HEAR is giving those affected by Indiana’s restrictive adoption laws of the past a platform and a microphone for their message—a message we are taking straight to the Indiana legislature. We have a bill before the Indiana General Assembly in the form of Senate Bill 91. The legislation is authored by Sen. Brent Steele (R), and it is gaining momentum every day.
Here’s why we believe the time is now for our bill, which will:
Give every adult adoptee in Indiana the same rights to access their records.
Until 1941, every child adopted in Indiana had the right to view their original birth certificate (OBC), mainly because there were few laws governing the process. In 1941, the state created a mandatory seal for all adoptee records—a law which lasted until 1993. Realizing that this level of secrecy around adoption was bad for everyone involved, the Indiana legislature passed a law in 1993 that allowed any child adopted after Jan. 1, 1994 to approach the state and obtain their OBC after their 21st birthday. There was no grandfather access for adult adoptees in the closed access period, however. Our bill would extend this right for those adopted during the “closed record” period—from 1941 to 1993. We aren’t asking for different systems or rights. Only an extension of what is already offered to other Hoosier adoptees.
Our bill will extend the current OBC access law to adult adoptees in the closed access group, while offering birth/first parents who do not wish to be contacted the ability to express their wishes through a contact-preference form.
Propose changes that aren’t burdensome to the system.
If passed, this new law will only extend a system that already exists in Indiana. All the processes and forms now in place for those adopted 1993 to today will remain in place, and be used for a new group, those adopted 1941-1993. There are no anticipated hirings or large expenses which would be needed for the state to implement this change.
Provide adult adoptees with critical information they need to make sound decisions in their lives.
Adult adoptees with no access to their records often have no information at all about their family medical history or the circumstances of their adoption. As a result, they don’t understand their genetic risk factors for disease, leading them to either miss important screenings or take unnecessary screening tests. And even if some medical information is in an adoptee’s file, records filled out at birth are never updated, so the adoptee and their families have no way of knowing when important new medical information becomes available.
This lack of basic information about their identity leads to a lifetime of record-keeping problems. Many adoptees during this time period have multiple birth certificates–one in their birth name, and another in their adopted name, or more if the adoption crossed county or state lines. Often administrative backlogs meant certificates were filed in the wrong year, or files had conflicting birthplaces. This confusion over the source of the information often makes many of the other forms containing information about the child, such as applications for social security numbers, medical or school records conflicting. As a result, mundane tasks like getting a passport or filing for a marriage certificate are much more difficult for adoptees. Having an original birth certificate can provide absolute proof of the adoptee’s actual birthday, supersede other incorrect documents, and offer the link to show they had a legal name change upon adoption.
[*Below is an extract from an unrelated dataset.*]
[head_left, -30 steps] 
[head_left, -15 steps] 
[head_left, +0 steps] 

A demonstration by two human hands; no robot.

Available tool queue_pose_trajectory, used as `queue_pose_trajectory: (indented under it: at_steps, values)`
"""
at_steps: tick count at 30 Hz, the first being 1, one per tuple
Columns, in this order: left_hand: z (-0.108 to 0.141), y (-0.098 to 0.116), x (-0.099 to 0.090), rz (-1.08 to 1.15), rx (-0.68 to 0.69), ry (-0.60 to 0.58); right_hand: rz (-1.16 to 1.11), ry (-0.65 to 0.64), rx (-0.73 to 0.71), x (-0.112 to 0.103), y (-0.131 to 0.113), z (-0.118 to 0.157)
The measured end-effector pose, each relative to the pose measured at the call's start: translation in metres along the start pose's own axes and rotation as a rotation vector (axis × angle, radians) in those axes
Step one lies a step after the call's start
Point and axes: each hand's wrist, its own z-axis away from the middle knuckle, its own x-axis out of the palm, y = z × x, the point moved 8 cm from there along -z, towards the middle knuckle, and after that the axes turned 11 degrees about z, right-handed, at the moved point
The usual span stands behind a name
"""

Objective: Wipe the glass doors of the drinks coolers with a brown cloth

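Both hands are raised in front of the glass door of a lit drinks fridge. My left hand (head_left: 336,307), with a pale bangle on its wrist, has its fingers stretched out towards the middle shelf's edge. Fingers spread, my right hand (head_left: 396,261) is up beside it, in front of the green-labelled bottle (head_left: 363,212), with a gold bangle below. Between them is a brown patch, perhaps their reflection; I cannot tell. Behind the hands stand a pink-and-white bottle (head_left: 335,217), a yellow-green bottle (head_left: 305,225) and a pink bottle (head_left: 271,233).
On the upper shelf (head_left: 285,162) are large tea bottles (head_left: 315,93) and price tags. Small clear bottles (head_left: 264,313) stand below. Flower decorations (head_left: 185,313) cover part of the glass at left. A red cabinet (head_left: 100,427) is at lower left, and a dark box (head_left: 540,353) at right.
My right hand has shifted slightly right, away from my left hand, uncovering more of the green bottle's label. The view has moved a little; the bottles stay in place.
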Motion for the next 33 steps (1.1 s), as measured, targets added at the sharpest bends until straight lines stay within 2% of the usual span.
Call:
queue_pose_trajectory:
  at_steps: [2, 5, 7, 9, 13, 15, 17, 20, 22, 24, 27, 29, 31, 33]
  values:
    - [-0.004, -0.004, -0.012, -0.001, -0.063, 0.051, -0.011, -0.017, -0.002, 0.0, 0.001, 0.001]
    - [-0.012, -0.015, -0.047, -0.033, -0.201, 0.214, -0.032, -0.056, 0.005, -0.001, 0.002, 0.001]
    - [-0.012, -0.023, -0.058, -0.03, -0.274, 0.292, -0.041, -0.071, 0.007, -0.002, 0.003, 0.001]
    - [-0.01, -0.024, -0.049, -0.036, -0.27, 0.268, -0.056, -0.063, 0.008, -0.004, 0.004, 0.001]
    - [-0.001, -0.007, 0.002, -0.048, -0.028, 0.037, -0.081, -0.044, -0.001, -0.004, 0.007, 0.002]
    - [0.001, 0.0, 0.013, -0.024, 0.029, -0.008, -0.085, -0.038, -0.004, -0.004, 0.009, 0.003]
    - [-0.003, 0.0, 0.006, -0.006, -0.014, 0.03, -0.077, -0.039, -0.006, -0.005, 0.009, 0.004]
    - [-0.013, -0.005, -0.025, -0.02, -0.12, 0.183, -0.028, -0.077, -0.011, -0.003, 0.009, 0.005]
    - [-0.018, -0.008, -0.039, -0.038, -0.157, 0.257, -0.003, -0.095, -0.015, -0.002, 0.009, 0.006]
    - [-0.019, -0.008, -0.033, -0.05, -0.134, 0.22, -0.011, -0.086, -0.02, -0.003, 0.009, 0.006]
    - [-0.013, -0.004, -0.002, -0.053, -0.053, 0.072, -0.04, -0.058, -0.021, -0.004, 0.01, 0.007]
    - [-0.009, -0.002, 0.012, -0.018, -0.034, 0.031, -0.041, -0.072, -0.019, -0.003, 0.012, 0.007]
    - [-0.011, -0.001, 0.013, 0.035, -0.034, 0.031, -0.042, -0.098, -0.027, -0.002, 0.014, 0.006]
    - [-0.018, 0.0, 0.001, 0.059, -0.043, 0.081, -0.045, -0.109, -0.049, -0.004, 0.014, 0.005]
Help Indiana’s adult adoptees and birth/first parents experience the same closure adoptees in the 14 “open access” states enjoy.
According to the real world experience of open access states between 2000 and 2014, the overwhelming majority of birth/first parents—more than 99.9 percent–prefer having their information available in their records, allowing their adult adoptive children to contact them for vital medical information or for any other reason.
Full Access states currently include: Alabama, Alaska, Colorado, Kansas, Maine, New Hampshire, New Jersey, Ohio, Illinois, Delaware, Tennessee, Connecticut and Oregon. The transition in these states has gone very smoothly with virtually no complaints from the parties involved. We believe the same results will hold true in Indiana. States with partial access or access with restrictions are: Massachusetts, Oklahoma, Montana, and Vermont.
Allowing adoptees access to historical and medical information about their adoptions is now considered standard best practice. It should be the standard for everyone, regardless of when they were adopted.
A person’s personal origin story goes to the very heart of his or her identity. Family counselors and mental health professionals now understand the policy of closed adoption records has lifelong consequences for everyone in the adoption constellation. For adoptees, not knowing leads to a certain lack of completeness, even when their ties to their adoptive families are very strong. For birth/first parents, knowing their child will never know their name or why they relinquished can lead to a lifetime of unresolved grief and loss. For adoptive parents, not being able to answer the simplest questions of their children, grandchildren (or their doctors) can leave them feeling helpless.
Giving adoptees the ability to access their original birth certificate and the files surrounding their adoption ends this cycle—for everyone.